[Dataset records]
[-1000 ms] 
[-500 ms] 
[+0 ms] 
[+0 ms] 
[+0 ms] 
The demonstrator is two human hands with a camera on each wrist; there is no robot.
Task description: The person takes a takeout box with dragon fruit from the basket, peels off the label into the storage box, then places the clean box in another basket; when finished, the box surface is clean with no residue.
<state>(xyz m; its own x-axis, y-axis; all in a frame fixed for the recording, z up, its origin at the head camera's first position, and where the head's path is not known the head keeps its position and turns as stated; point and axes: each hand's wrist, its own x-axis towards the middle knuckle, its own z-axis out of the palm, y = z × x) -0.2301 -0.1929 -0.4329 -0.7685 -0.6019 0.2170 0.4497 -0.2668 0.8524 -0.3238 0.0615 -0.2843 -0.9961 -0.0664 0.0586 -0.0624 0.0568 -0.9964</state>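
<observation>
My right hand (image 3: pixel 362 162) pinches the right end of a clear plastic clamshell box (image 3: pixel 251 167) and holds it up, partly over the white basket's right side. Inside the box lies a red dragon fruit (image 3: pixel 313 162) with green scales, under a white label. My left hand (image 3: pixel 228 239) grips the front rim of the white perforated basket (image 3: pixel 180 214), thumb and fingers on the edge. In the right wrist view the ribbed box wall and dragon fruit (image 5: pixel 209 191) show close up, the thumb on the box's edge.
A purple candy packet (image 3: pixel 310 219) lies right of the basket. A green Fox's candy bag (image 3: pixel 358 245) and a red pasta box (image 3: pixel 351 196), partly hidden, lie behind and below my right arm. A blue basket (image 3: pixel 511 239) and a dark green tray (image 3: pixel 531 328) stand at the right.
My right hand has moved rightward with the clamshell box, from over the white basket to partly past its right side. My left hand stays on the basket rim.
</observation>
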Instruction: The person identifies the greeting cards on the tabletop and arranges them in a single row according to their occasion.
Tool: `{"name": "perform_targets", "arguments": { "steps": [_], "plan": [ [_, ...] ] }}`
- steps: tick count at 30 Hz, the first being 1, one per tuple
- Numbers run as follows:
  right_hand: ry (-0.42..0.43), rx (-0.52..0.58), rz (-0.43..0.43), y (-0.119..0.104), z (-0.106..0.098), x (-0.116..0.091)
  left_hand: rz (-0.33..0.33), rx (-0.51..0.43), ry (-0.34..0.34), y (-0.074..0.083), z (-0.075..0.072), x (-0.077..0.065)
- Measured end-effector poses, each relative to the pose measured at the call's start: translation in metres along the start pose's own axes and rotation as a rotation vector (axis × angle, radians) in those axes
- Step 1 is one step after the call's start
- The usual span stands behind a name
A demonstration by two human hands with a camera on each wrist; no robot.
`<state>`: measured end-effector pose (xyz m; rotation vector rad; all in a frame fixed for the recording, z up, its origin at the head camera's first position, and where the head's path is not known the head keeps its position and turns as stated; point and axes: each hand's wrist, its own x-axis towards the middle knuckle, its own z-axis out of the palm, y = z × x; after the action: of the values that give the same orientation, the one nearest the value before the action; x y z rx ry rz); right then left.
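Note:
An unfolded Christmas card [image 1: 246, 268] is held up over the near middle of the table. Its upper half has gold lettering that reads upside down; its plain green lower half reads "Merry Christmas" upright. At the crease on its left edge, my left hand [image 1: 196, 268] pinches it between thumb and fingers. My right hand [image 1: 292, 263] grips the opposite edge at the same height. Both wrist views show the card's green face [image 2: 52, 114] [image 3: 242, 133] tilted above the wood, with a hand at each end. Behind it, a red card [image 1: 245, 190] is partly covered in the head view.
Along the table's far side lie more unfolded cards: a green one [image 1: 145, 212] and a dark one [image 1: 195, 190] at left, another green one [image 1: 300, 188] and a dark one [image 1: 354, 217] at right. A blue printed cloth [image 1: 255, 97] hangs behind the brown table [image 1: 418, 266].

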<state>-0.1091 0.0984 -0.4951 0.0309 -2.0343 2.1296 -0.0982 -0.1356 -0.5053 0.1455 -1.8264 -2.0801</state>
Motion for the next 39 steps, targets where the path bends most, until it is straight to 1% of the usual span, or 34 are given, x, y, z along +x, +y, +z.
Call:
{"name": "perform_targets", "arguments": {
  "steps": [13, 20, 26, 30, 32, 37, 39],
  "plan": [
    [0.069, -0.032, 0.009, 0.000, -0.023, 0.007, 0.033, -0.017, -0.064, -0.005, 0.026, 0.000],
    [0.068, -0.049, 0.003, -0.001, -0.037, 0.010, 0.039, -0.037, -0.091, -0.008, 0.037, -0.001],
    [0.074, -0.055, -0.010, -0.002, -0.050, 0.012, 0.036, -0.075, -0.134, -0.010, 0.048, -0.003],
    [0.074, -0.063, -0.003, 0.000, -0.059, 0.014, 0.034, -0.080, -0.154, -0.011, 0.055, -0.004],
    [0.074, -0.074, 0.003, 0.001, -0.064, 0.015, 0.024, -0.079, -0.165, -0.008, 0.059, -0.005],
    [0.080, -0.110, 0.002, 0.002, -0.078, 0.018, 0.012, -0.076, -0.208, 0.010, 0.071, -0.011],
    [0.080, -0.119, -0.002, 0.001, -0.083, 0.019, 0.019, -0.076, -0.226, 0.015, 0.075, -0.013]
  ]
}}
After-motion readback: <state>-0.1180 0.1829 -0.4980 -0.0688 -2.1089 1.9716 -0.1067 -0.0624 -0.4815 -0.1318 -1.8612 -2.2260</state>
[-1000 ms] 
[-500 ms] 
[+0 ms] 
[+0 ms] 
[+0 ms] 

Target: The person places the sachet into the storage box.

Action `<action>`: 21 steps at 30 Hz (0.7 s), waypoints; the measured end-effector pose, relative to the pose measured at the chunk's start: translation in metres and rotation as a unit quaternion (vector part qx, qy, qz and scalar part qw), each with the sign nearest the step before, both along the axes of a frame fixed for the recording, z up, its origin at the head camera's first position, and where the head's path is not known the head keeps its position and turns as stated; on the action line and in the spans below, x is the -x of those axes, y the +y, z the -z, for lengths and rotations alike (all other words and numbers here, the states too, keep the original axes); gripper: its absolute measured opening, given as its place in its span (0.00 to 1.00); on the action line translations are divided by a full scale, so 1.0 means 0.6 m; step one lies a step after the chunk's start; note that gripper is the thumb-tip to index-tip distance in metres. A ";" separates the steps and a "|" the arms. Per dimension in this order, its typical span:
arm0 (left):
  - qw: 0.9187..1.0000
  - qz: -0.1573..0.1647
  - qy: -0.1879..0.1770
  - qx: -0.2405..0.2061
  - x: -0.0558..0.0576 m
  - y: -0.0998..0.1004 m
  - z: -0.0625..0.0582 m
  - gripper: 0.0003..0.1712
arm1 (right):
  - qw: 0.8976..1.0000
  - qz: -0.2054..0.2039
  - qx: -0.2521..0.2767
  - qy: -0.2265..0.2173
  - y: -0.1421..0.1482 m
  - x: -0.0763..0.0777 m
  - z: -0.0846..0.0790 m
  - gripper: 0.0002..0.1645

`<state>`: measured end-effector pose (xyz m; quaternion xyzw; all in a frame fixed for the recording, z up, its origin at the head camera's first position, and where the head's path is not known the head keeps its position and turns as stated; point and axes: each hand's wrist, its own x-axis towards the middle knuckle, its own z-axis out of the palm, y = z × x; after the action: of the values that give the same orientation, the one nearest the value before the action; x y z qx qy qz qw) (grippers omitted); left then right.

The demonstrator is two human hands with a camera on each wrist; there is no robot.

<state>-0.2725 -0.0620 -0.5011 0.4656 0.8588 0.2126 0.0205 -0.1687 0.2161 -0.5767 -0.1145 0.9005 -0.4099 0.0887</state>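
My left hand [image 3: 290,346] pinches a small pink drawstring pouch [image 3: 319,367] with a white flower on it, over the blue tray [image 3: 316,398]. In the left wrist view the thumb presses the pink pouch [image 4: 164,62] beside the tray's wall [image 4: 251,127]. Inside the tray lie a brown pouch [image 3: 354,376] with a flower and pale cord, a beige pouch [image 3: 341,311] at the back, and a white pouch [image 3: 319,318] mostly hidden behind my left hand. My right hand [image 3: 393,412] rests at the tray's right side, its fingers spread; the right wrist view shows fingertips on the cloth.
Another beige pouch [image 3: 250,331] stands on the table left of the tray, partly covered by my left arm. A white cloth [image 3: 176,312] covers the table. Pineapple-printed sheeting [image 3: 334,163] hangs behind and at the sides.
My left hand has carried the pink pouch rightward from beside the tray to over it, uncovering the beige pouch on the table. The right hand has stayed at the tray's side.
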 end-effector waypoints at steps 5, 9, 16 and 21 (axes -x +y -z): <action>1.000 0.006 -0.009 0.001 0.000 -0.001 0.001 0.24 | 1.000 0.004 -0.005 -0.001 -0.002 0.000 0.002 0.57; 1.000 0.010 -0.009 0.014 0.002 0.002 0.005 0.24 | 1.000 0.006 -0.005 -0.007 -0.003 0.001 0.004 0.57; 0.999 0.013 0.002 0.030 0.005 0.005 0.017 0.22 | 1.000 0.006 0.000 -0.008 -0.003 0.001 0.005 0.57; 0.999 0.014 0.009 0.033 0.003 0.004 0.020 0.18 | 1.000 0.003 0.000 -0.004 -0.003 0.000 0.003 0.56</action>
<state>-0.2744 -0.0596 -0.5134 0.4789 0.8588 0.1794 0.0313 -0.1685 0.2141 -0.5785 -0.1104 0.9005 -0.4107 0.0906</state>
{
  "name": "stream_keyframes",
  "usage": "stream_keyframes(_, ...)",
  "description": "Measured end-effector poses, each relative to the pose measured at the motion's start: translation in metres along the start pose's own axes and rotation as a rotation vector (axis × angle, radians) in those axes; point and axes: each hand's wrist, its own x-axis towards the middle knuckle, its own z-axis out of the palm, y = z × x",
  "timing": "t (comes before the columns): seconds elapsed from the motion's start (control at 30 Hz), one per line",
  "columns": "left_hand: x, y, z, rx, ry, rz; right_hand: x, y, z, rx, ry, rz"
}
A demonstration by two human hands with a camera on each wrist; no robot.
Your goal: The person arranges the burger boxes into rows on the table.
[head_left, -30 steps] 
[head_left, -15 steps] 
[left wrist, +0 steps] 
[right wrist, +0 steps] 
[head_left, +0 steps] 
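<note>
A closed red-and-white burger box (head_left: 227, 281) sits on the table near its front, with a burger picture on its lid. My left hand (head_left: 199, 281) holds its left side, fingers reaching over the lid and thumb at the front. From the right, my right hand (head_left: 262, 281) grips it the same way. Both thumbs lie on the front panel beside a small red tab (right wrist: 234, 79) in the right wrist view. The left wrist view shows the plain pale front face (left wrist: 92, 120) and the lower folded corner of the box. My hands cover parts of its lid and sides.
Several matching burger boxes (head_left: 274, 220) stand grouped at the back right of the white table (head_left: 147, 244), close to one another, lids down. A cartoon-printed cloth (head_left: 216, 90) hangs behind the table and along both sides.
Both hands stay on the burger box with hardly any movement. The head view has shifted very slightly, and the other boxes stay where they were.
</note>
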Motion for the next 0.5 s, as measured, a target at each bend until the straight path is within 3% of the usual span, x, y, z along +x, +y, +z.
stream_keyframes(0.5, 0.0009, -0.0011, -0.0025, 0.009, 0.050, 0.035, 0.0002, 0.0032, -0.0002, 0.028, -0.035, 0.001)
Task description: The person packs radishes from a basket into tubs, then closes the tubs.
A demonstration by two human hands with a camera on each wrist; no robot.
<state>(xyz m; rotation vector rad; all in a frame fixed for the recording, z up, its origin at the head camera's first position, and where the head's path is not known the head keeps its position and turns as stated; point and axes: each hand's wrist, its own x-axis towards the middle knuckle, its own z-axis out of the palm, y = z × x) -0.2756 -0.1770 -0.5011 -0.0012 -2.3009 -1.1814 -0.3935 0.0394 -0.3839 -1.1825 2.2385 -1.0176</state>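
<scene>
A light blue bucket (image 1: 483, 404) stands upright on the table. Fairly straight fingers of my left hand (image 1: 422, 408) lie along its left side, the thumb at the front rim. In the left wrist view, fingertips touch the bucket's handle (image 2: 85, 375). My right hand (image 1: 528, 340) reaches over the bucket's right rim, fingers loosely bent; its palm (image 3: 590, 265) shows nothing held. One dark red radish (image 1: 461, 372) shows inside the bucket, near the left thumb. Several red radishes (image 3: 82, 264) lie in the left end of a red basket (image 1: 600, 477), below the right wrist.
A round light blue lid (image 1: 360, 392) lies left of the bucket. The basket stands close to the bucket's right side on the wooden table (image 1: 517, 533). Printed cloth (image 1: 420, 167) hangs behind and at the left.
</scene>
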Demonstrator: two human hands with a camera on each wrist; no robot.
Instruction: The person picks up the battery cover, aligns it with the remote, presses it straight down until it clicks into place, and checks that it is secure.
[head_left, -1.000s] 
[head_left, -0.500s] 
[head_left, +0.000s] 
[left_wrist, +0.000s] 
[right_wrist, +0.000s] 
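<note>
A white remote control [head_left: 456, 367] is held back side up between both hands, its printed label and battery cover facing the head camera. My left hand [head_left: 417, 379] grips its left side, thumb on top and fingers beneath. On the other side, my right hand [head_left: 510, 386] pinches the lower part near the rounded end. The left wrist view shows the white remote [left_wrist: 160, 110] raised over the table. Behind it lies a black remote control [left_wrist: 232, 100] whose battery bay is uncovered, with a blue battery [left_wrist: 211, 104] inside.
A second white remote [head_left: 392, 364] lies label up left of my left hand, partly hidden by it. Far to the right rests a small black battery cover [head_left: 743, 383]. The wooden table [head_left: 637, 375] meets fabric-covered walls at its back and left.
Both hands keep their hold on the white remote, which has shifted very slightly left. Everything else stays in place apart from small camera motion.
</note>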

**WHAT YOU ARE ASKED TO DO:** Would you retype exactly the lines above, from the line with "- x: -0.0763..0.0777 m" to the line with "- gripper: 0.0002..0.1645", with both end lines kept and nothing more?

**TASK RESULT:**
  - x: -0.0763..0.0777 m
  - z: -0.0846..0.0790 m
  - gripper: 0.0002..0.1645

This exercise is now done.